_Activity_: Your response to the data below should hold nothing except the lines from the one containing "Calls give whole" down to the one containing "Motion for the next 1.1", reproduced exactly and without pictures.

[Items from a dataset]

+===+

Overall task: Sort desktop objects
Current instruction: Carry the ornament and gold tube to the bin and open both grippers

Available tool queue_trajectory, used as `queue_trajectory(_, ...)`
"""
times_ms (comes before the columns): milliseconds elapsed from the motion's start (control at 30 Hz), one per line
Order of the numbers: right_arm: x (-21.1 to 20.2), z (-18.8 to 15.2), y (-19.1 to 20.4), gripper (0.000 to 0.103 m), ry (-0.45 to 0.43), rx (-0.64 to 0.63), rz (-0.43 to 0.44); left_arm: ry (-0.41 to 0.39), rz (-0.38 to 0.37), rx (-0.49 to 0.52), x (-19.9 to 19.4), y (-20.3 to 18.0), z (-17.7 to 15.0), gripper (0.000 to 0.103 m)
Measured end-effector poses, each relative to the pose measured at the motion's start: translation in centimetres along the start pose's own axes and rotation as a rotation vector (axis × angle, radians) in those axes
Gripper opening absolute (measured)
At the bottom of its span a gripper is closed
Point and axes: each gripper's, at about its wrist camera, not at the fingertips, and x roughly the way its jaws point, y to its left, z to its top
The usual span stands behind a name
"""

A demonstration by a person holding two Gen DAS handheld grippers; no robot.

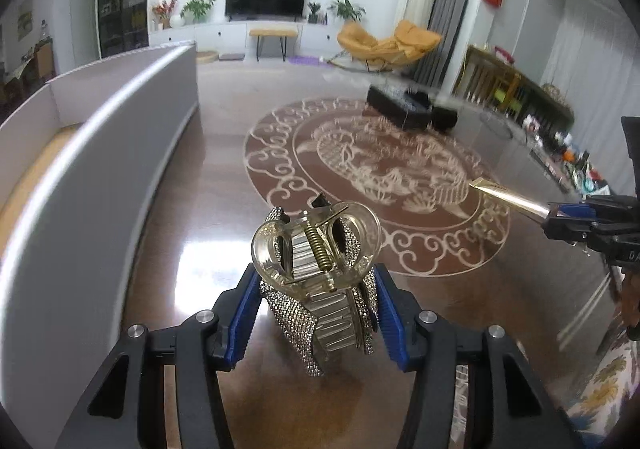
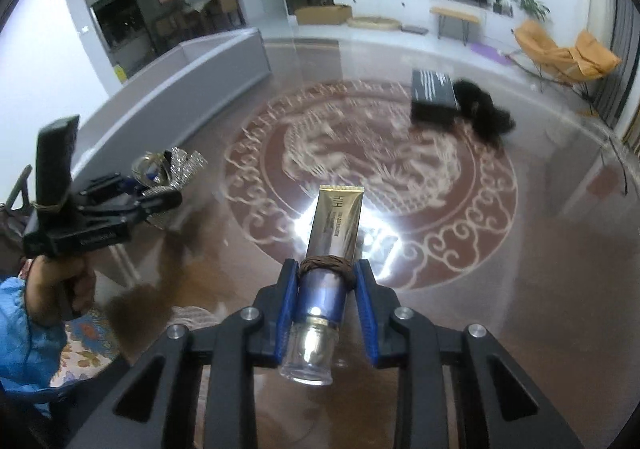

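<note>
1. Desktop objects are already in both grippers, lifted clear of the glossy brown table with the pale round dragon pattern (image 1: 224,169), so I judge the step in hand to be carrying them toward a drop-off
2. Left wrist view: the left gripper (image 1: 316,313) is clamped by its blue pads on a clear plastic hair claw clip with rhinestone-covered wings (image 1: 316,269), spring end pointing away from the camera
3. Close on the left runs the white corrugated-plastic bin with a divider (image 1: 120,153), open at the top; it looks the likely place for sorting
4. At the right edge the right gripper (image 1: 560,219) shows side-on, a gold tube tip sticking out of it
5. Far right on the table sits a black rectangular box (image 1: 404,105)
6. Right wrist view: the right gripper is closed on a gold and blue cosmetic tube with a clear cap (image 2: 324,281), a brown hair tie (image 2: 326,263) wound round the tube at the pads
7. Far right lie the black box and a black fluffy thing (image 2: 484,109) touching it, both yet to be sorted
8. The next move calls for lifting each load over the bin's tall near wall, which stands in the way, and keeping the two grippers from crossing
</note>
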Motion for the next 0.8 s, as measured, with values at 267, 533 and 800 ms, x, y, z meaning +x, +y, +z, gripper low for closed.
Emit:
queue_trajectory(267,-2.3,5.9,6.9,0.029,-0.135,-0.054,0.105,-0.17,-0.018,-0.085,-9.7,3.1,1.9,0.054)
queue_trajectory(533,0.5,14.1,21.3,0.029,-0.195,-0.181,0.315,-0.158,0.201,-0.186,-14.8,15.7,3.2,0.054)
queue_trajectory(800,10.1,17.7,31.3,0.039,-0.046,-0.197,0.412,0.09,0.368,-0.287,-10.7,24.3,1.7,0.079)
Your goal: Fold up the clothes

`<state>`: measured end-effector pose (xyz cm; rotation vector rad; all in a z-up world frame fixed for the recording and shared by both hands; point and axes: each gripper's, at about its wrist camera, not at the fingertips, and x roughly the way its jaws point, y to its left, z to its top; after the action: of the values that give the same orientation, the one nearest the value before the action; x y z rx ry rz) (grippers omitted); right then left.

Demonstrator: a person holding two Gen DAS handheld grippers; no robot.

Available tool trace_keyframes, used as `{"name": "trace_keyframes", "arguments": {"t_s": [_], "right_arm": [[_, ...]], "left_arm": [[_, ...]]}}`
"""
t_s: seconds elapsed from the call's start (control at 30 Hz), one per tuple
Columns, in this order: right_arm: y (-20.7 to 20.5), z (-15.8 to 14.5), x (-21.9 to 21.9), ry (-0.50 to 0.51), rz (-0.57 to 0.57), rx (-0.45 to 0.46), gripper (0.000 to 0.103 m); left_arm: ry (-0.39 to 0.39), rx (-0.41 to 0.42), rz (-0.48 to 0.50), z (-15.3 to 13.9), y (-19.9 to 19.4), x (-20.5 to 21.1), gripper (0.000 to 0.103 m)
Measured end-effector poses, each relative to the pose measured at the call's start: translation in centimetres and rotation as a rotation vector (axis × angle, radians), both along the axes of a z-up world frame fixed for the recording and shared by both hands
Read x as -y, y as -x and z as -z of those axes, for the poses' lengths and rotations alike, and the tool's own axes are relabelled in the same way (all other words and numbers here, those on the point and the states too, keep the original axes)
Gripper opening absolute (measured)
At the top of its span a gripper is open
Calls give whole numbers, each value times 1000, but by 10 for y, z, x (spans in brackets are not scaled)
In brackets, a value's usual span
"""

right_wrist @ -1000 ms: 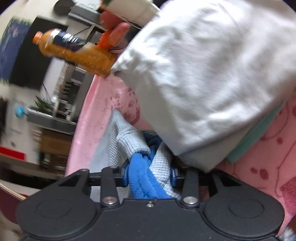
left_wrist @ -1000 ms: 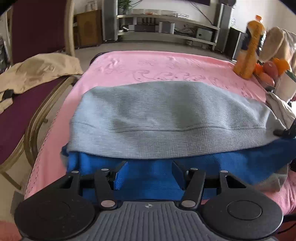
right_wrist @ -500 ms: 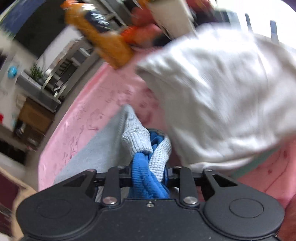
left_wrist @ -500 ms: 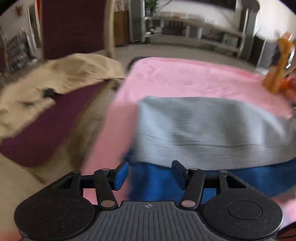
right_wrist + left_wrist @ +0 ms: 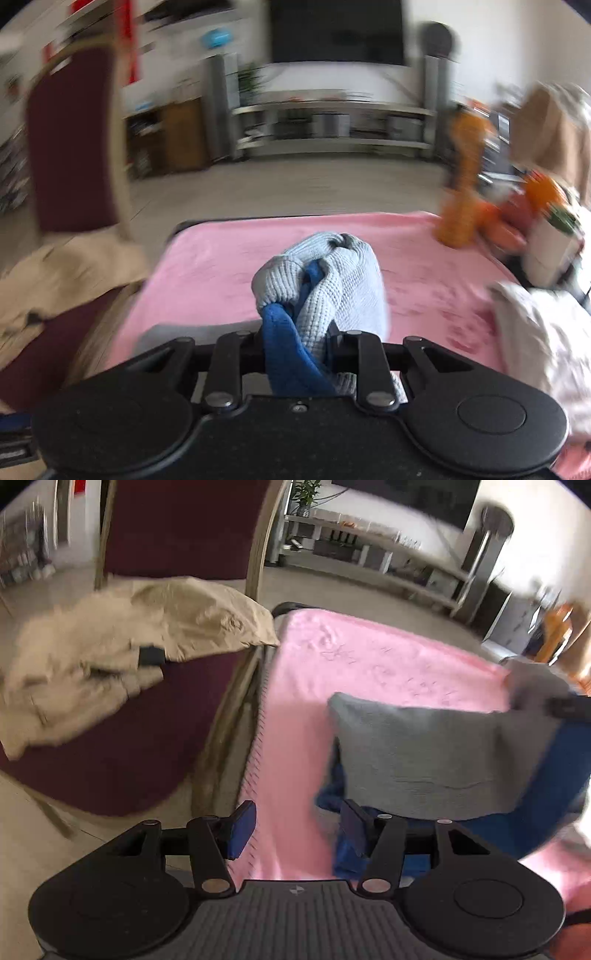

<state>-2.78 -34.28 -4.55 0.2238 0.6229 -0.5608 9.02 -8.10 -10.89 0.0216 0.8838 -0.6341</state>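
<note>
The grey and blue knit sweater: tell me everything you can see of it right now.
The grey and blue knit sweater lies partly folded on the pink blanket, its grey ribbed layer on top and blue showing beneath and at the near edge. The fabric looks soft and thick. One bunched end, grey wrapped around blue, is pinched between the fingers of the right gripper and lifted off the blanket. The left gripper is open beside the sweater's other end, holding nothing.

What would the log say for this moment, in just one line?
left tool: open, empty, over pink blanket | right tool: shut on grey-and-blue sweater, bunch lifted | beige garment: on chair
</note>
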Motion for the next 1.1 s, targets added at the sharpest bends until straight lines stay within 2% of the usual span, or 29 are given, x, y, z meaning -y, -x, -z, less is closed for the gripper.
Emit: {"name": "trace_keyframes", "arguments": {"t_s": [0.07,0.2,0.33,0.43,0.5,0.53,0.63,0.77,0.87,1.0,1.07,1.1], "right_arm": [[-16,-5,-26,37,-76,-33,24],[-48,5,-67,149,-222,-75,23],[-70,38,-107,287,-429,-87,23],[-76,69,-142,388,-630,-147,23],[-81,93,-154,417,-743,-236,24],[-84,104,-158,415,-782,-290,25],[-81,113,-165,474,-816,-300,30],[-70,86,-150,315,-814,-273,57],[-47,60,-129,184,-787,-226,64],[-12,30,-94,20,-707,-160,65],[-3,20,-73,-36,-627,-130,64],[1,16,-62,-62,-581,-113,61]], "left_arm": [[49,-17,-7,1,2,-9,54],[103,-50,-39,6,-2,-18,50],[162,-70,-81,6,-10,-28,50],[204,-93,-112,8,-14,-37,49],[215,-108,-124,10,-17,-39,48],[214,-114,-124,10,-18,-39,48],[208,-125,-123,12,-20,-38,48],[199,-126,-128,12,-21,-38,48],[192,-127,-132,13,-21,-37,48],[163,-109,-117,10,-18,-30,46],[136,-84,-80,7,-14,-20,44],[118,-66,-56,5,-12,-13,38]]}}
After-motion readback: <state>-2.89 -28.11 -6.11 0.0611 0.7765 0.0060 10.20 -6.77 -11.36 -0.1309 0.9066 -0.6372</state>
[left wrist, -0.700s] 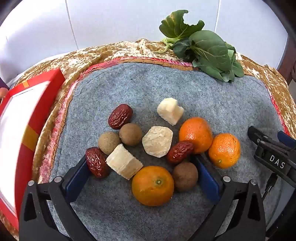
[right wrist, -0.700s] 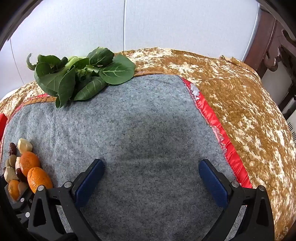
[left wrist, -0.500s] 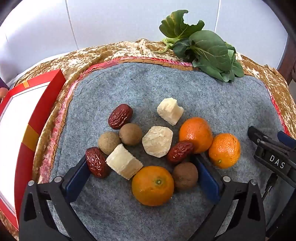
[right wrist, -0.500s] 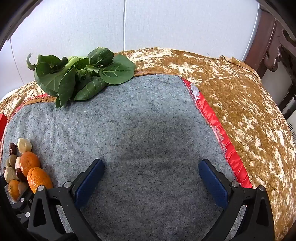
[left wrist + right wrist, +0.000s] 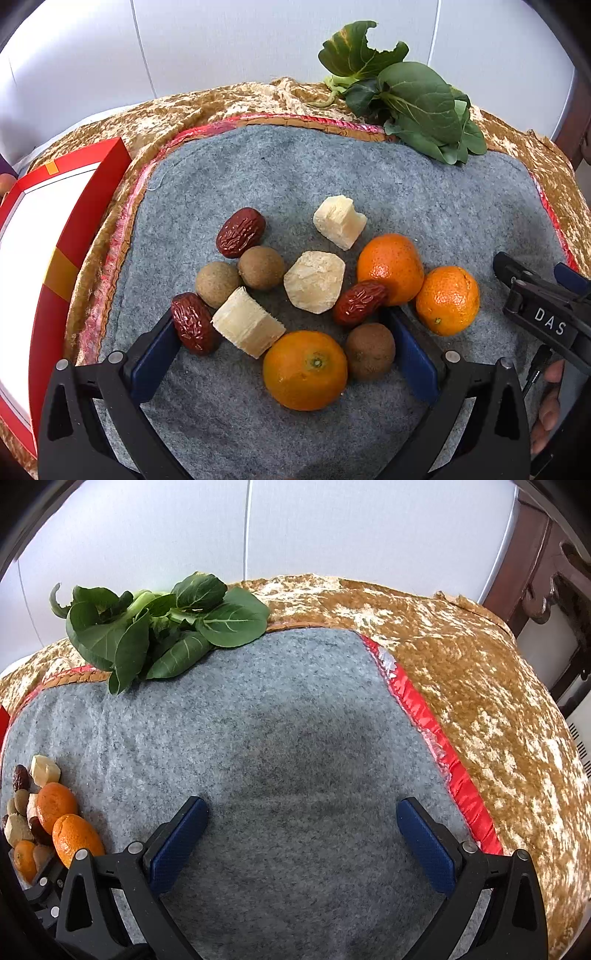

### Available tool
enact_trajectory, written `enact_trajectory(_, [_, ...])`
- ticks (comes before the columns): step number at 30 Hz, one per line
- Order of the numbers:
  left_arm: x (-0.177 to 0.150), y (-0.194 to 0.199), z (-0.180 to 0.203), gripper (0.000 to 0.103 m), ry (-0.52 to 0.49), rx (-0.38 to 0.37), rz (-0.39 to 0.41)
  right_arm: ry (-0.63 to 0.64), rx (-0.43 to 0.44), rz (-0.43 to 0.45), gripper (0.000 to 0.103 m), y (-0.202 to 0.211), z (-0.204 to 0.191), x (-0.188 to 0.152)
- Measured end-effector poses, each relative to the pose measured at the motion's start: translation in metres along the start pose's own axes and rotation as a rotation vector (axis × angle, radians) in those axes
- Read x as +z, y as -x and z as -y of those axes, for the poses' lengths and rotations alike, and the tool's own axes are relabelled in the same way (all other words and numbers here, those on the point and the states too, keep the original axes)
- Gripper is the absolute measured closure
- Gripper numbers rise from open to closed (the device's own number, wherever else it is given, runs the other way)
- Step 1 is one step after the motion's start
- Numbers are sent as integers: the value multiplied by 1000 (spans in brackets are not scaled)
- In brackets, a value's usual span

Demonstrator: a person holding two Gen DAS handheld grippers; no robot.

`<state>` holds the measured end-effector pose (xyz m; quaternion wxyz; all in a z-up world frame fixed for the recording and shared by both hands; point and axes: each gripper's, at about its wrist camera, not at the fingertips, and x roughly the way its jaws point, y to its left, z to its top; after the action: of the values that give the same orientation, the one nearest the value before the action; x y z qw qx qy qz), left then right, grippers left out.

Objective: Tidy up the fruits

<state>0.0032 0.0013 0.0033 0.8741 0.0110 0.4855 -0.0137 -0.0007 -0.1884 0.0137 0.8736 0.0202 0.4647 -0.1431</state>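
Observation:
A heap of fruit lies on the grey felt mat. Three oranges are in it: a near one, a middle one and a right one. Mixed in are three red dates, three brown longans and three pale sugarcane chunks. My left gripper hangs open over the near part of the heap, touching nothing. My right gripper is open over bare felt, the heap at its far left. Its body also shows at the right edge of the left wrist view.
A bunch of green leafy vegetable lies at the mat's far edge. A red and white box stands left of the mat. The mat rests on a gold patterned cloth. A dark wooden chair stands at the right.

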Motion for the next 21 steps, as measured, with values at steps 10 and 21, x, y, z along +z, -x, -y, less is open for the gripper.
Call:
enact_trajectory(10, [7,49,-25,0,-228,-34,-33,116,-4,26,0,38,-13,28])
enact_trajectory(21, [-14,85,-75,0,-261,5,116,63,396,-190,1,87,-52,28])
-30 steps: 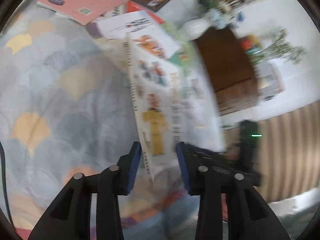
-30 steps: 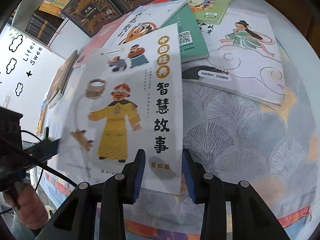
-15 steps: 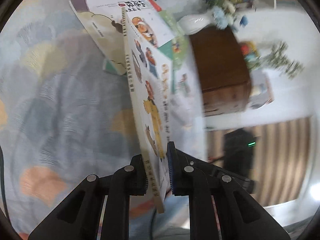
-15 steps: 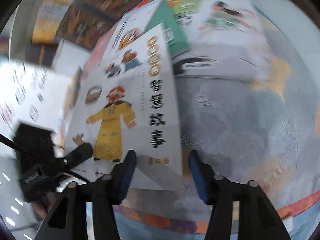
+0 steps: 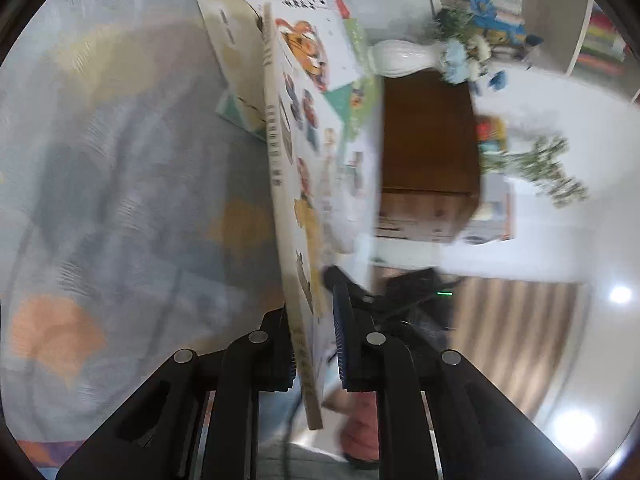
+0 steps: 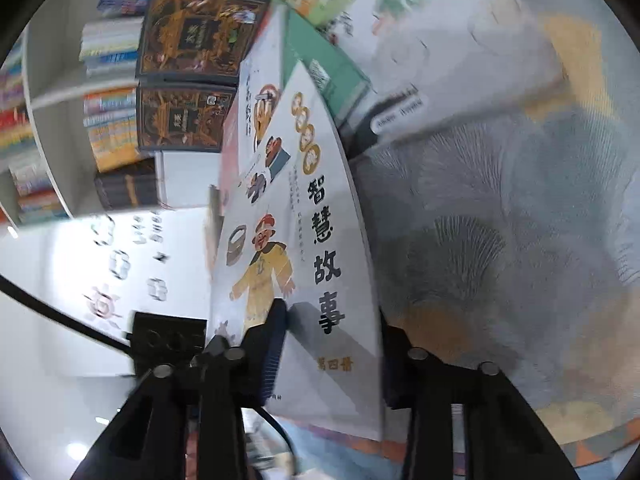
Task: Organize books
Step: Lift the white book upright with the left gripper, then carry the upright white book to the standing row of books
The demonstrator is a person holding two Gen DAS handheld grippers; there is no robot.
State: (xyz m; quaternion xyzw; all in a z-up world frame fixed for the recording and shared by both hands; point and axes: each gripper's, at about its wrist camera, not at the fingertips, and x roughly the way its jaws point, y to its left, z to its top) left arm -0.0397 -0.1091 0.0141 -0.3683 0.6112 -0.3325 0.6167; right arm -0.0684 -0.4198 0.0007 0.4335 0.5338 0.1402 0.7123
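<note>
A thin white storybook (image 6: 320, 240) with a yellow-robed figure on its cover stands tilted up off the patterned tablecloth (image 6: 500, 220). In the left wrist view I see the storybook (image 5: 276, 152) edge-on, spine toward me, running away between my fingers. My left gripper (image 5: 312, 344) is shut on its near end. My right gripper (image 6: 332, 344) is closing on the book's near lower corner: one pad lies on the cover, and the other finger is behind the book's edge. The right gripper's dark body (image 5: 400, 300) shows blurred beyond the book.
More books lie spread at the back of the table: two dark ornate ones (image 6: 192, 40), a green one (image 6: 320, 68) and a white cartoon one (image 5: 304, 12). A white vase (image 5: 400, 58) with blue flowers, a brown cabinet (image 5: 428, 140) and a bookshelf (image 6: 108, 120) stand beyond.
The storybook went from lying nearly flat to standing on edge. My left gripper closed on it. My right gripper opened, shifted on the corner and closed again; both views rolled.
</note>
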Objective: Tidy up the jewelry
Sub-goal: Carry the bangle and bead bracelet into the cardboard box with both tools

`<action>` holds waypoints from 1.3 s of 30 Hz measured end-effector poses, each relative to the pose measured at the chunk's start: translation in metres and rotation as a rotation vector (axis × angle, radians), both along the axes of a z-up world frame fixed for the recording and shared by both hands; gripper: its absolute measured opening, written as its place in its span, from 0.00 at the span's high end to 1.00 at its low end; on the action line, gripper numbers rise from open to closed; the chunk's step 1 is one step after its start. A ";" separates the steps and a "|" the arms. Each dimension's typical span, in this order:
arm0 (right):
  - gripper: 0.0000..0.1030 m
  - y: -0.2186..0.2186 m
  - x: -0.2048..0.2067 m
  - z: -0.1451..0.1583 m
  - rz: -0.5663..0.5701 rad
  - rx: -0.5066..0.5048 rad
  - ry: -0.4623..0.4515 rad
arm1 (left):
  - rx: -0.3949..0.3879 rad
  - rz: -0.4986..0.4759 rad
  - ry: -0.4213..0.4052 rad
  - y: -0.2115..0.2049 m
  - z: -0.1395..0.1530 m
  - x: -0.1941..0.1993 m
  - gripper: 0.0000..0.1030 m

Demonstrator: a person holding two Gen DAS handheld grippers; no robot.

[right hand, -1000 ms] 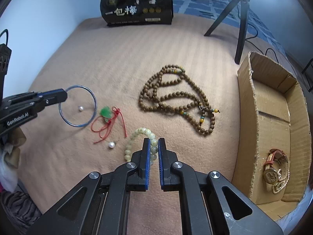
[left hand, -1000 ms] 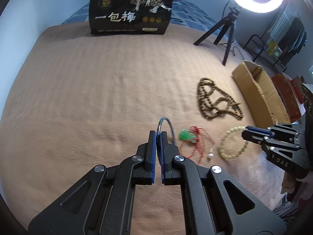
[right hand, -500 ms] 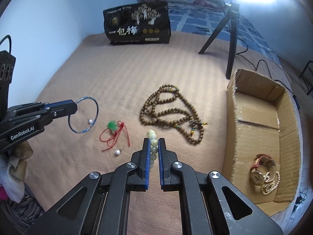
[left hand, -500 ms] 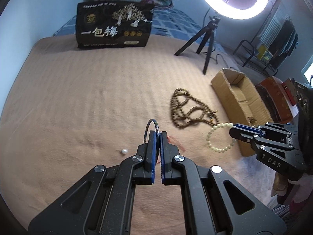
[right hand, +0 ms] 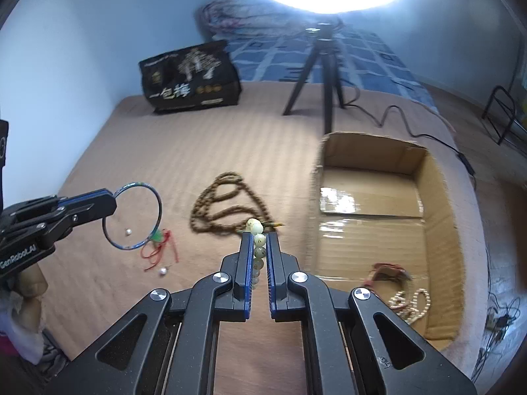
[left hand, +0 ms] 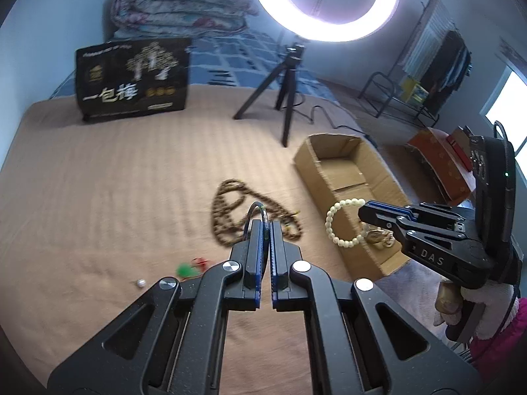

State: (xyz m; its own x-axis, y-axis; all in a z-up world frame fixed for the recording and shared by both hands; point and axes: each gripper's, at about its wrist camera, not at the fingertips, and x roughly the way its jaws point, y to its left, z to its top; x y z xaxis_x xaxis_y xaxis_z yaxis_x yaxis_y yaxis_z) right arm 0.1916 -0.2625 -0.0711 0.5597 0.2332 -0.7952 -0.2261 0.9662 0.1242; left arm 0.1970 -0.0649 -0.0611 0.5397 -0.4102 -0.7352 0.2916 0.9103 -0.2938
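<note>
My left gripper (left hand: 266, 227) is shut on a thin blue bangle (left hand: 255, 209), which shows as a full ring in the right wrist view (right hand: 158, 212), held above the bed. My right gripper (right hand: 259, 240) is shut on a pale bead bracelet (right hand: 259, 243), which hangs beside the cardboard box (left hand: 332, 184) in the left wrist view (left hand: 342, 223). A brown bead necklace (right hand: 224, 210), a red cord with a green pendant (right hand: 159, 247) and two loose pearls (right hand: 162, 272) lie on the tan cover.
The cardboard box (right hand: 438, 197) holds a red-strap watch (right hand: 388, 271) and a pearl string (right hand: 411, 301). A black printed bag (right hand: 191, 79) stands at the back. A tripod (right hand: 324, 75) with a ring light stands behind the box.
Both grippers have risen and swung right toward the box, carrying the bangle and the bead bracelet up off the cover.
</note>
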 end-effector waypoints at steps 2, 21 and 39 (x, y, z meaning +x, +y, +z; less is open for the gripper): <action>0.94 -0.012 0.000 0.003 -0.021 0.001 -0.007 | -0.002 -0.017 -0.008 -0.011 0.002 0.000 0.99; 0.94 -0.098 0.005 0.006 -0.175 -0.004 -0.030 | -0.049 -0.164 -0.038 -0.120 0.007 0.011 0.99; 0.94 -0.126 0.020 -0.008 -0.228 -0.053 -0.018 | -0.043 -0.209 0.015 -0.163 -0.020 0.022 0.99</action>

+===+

_Output for this exercise_:
Calls give whole numbers, each value times 1000, but by 10 for y, z, x (spans in brackets are not scaled)
In brackets, a value's usual span
"""

right_wrist @ -1000 ms: 
left_wrist @ -1000 ms: 
right_wrist @ -500 ms: 
left_wrist @ -500 ms: 
right_wrist + left_wrist @ +0 ms: 

<state>-2.78 -34.28 -4.55 0.2238 0.6229 -0.5608 9.02 -8.10 -10.89 0.0216 0.8838 -0.6341</state>
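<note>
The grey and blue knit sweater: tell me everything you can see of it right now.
The grey and blue knit sweater lies partly folded on the pink blanket, its grey ribbed layer on top and blue showing beneath and at the near edge. The fabric looks soft and thick. One bunched end, grey wrapped around blue, is pinched between the fingers of the right gripper and lifted off the blanket. The left gripper is open beside the sweater's other end, holding nothing.

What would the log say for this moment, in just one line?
left tool: open, empty, over pink blanket | right tool: shut on grey-and-blue sweater, bunch lifted | beige garment: on chair
</note>
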Motion for the next 1.1 s, targets added at the sharpest bends until straight lines stay within 2% of the usual span, or 29 are given, x, y, z meaning -y, -x, -z, less is closed for the gripper.

The output requires nothing else.